The PSP has changed the landscape of portable gaming. It's been changed in four major ways.

  1. The PSP raises the bar for performance. A lot. While the DS is capable of N64 level graphics, the PSP approaches the PS2, still a current gen console.

    Though the resolution of the screen is only 480x272 [130560 pixels], or about half of a widescreen TV, that's still a fair bit up on the DS at 256x192 per screen [total: 98304 pixels]. Comparing the PSP and the PS2 is a little unreliable, because the PSP only has to draw about 1/4 of the number of pixels.

    Regardless, the fact that it's the most powerful portable system so far is obvious and indisputable.


  2. The PSP is being supported by a company that wants to win.
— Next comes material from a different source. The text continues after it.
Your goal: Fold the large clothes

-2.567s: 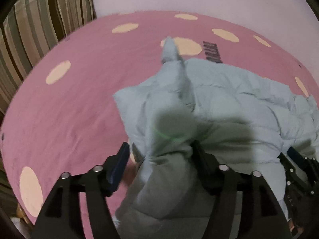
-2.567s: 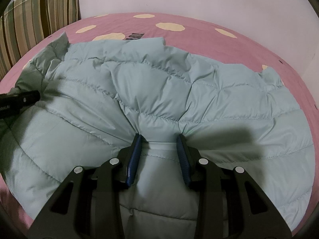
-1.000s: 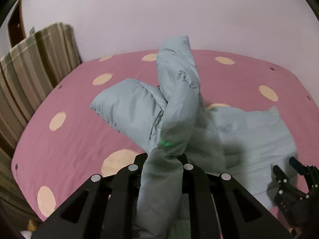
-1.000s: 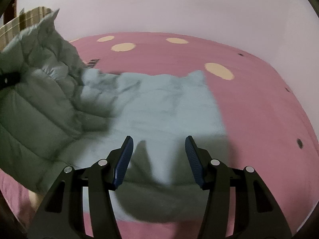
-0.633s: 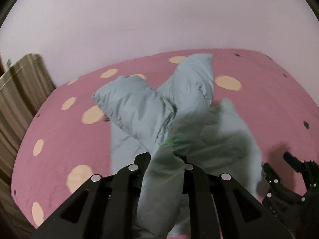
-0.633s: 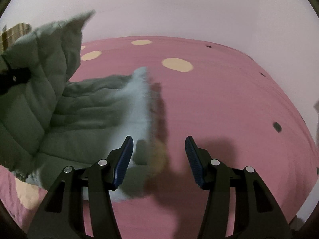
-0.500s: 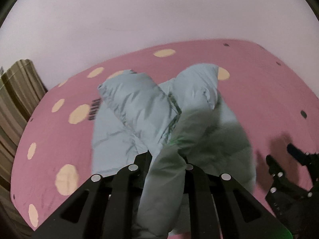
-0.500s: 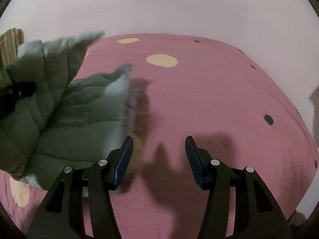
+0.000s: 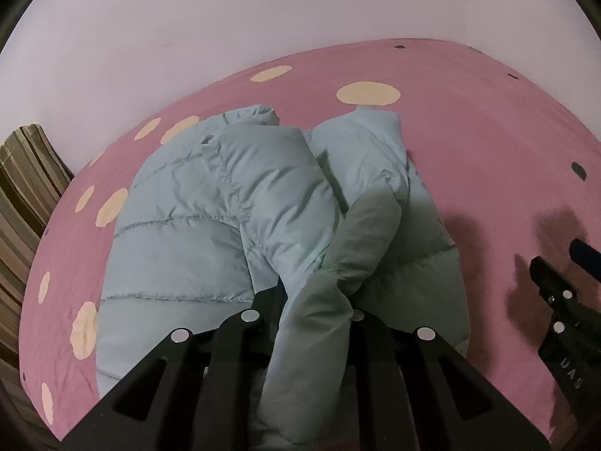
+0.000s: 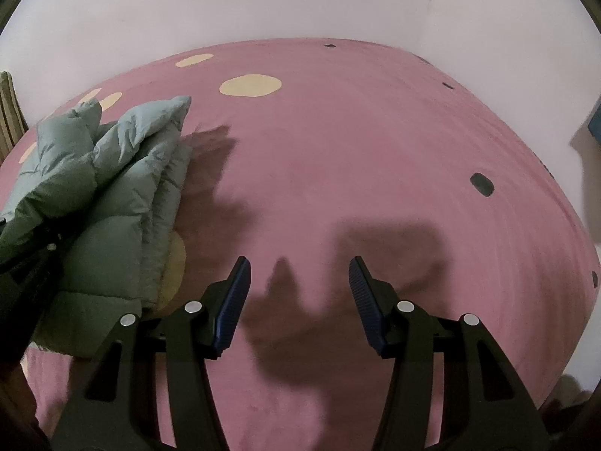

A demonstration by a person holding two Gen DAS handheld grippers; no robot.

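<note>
1. Jacket (image 9: 210, 233): half-folded on bed (image 9: 488, 143), sleeve pinched in left hand-held gripper (image 9: 315, 300).
2. Right hand-held gripper (image 10: 298, 300): jaws apart, empty, jacket leftward.
3. Risk: puffy fold may spring open on release.

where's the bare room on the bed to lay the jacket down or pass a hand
Free: the wide pink bedsheet right of the puffer jacket, from the open right gripper out to the wall. A narrower strip runs between the jacket and the striped cushion. Crowded: around the left gripper, shut on the jacket.
</note>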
A quick check of DStore, for example, shows that the DS has only a single page, around 20 listings. In fact, there are so few DS listings that the "New Releases" page still lists all the launch titles. The PSP by comparison has more listings than the DS has already. Even discounting accessories, which there are a LOT of, there are probably close to the same number of games at or near launch for the PSP as the DS has in total so far. Again. Not acceptable Nintendo.


  3. People want the PSP. No one knows what a DS is. You can't sell games until you can sell developers, and you can't get developers until you sell systems. Nintendo know that better than anyone.


  4. The PSP stores its games on a decent sized medium. Nintendo made the mistake years ago with the N64 of having too limited a medium. While the Playstation showed fancy (but unplayable) movies that wowed the audience, the N64 couldn't even handle dialog. Cartridges have long been accepted for portables because they are "small" games, but the resolution and power of the PSP means it's capable of a new level of gaming, and consequently deserving of a brand new storage mechanism.




These factors among others make the PSP the new (or next) king of portables.

Personally, having spent a bit of time playing with one, I love it. Will it replace the DS? Well, yes and no. The DS will still be the only place for Advance Wars Dual Strike, Metroid, etc. But lately I haven't bought a DS game. Not because I'm saving for the PSP. There's just nothing good.

Nintendo have lost this one, and that's going to hurt them big time. Nintendo has had more console failures than Michael Jackson has had molestation charges, but each time the company has been able to fall back on the cash cow of the Gameboy, long unchallenged as the only handheld. With Sony taking bites of that market will Nintendo have anything to fall back on? When Nintendo inevitably foul up the Revolution, where do they go from there?

Still, it's not all doom and gloom for Nintendo. The area they've always been strongest has been Japan, and in Japan the DS is going gangbusters. Actually literally busting gangs. Several. Big gangs. With chains and pipes.

Anyway, in Japan the DS outsells everything. In fact, the weekly sales of the PSP and PS2 combined are approximately the same as the DS.

If Nintendo put some effort in, could we see a resurgence here? Is there still a market for the DS, as the cheaper and more fun handheld for the kiddies?

We hope so. We'd hate to see Nintendo floundering in their last stronghold, the market they created themselves.

Still, however you look at it, handheld consoles have finally come of age, and I for one couldn't be happier. No more puzzle games and dodgy side-scrolling beat-em-ups. The PSP is nearly here, and all is right with the world.